Open Data and Open Source AI: Charting a course to get more of both

While working to define Open Source AI, we realized that data governance is an unresolved issue. The Open Source Initiative organized a workshop to discuss data sharing and governance for AI training. The critical question posed to attendees was “How can we best govern and share data to power Open Source AI?” The main objective of this workshop was to establish specific approaches and strategies for both Open Source AI developers and other stakeholders.

The Workshop: Building bridges across “Open” streams  

Held on October 10-11, 2024, and hosted by Linagora’s Villa Good Tech, the OSI workshop brought together 20 experts from diverse fields and regions. Funded by the Alfred P. Sloan Foundation, the event focused on actionable steps to align open data practices with the goals of Open Source AI.  

Participants, listed below, comprised academics, civil society leaders, technologists, and representatives from organizations like Mozilla Foundation, Creative Commons, EleutherAI Institute and others. 

Over two days, the group worked to frame a cohesive approach to data governance. Alek Tarkowski and Paul Keller of the Open Future Foundation are working with OSI to complete the white paper summarizing the group’s work. In the meantime, here is a quick “tease”—just a few of the many topics that the group discussed:  

The streams of “open” merge, creating waves

AI is where Open Source software, open data, open knowledge, and open science meet in a new way. Since OpenAI released ChatGPT, what once were largely parallel tracks with occasional junctures are now a turbulent merger of streams, creating ripples in all of these disciplines and forcing us to reassess our principles: How do we merge these streams without eroding the principles of transparency and access that define openness?

We discovered in the process of defining Open Source AI that the basic freedoms we’ve put in the Open Source Definition and its foundation, the Free Software Definition, are still good and relevant. Open Source software has had decades to mature into a structured ecosystem with clear rules, tools, and legal frameworks. Same with Open Knowledge and Open Science: While rooted in age-old traditions, open knowledge and science have seen modern rejuvenation through platforms like Wikipedia and the Open Knowledge Foundation. Open data, however, feels less solid: often serving as a one-way pipeline from public institutions to private profiteers, is now dragged into a whole new territory. 

How are these principles of “open” interacting with each other, how are we going to merge Open Data with Open Source with Open Science and Open Knowledge in Open Source AI?

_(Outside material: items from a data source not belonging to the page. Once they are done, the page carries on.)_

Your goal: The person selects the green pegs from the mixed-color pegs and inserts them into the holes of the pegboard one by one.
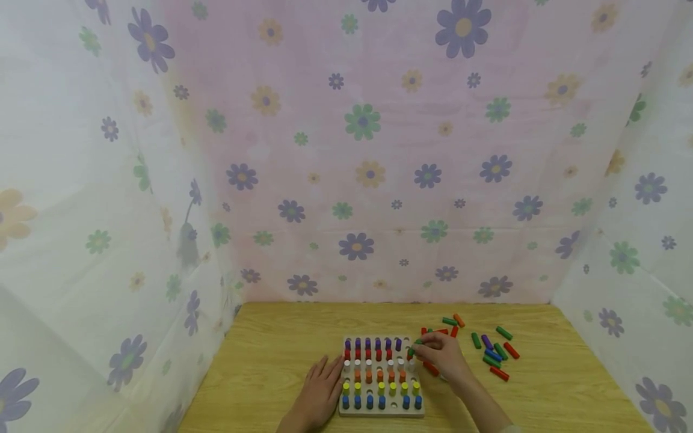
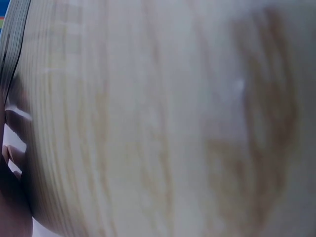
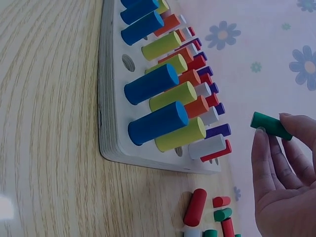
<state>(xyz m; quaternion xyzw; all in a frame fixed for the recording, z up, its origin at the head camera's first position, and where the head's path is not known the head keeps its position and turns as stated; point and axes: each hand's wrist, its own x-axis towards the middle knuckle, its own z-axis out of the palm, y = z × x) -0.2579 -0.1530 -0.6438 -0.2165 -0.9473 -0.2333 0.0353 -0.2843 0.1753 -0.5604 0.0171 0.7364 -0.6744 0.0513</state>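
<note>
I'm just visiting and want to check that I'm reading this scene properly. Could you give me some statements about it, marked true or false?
1. The right hand pinches a green peg. True.
2. The left hand grips a peg too. False: it lies with straight fingers at the left edge of the pegboard.
3. The row of blue pegs is the one nearest the person. True.
4. Every hole in that row is filled. False: one hole stands empty.
5. A purple peg lies loose on the table. True.
6. The loose pegs lie to the pegboard's left. False: they lie to its right.
</note>
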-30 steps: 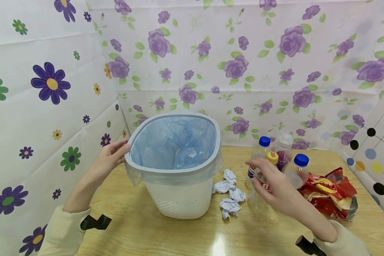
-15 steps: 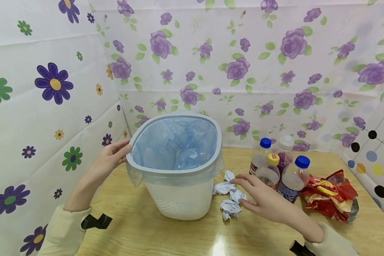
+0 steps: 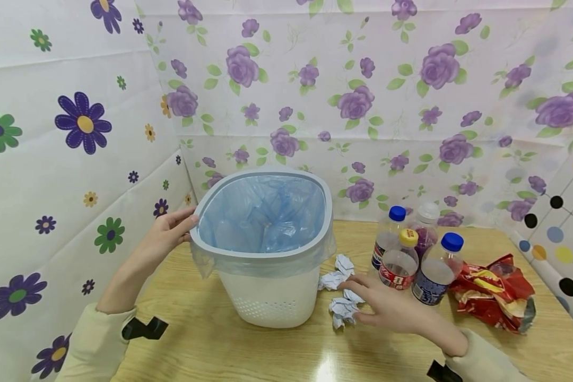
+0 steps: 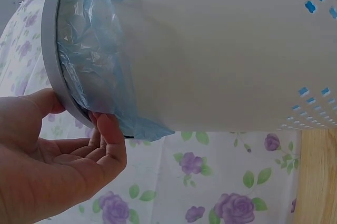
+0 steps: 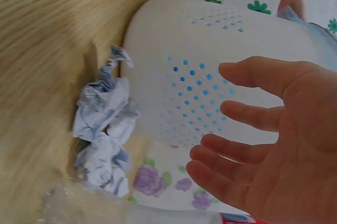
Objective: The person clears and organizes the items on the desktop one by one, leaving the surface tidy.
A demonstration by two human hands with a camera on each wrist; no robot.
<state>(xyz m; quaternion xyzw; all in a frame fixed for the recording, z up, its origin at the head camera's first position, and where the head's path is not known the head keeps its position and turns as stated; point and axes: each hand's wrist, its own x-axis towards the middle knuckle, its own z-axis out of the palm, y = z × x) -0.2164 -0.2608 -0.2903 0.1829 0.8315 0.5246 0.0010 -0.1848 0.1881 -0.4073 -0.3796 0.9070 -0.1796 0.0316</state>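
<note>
A white trash can (image 3: 272, 300) with a grey rim and a blue plastic liner (image 3: 262, 217) stands upright on the table. My left hand (image 3: 164, 233) pinches its rim at the left, thumb on top and fingers under the edge, as the left wrist view shows. Several crumpled papers (image 3: 342, 306) lie to the right of the can. Above them my right hand (image 3: 387, 305) hovers with fingers spread and nothing in its grasp; in the right wrist view the palm (image 5: 279, 150) faces the papers and the perforated can wall.
Several plastic bottles stand behind the right hand, including one with a yellow cap (image 3: 408, 237) and one with a blue cap (image 3: 452, 242). A crumpled red snack bag (image 3: 494, 292) lies at the far right of the wooden table (image 3: 277, 355). Flowered cloth (image 3: 305, 106) walls the back.
My right hand has moved left and down from in front of the bottles to over the crumpled papers. The left hand keeps its hold on the rim.
</note>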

The broken social contract of data 

Data fuels AI. The sheer scale of data required to train models like ChatGPT reveals not just a technological challenge but also a societal dilemma. Much of this data comes from us—the blogs we write, the code we share, the information we give freely to platforms. 

OpenAI, for example, “slurps” all the data it can find, and much of it is what we willingly give: the blogs we write; the code we share; the pictures, emails and address books we keep in “the cloud”; and all the other information we give freely to platforms. 

We, the people, make the “data,” but what are we getting in exchange? OpenAI owns and controls the machine built with our data, and it grants us access via API, until it changes its mind. We are essentially being stripmined for a proprietary system that grants access at a price—until the owner decides otherwise.

We need a different future, one where data empowers communities, not just corporations. That starts with revisiting the principles of openness that underpin the open source, open science, and open knowledge movements. The question is: How do we take back control?  

Charting a path forward  

We want the machine for ourselves. We want machines that the people can own and control. We need to find a way to swing the pendulum back to our meaning of Open. And it’s all about the “data.”

The OSI’s work on the Open Source AI Definition provides a starting point. An Open Source AI machine is one that the people can meaningfully fork without having to ask for permission. For AI to truly be open, developers need access to the same tools and data as the original creators. That means transparent training processes, open filtering code, and, critically, open datasets. 

Next steps  

The white paper, expected in December, will synthesize the workshop’s discussions and propose concrete strategies for data governance in Open Source AI. Its goal is to lay the groundwork for an ecosystem where innovation thrives without sacrificing openness or equity.  

As the lines between “open” streams continue to blur, the choices we make now will define the future of AI. Will it be a tool controlled by a few, or a shared resource for all?  

The answer lies in how we navigate the waves of data and openness. Let’s get it right.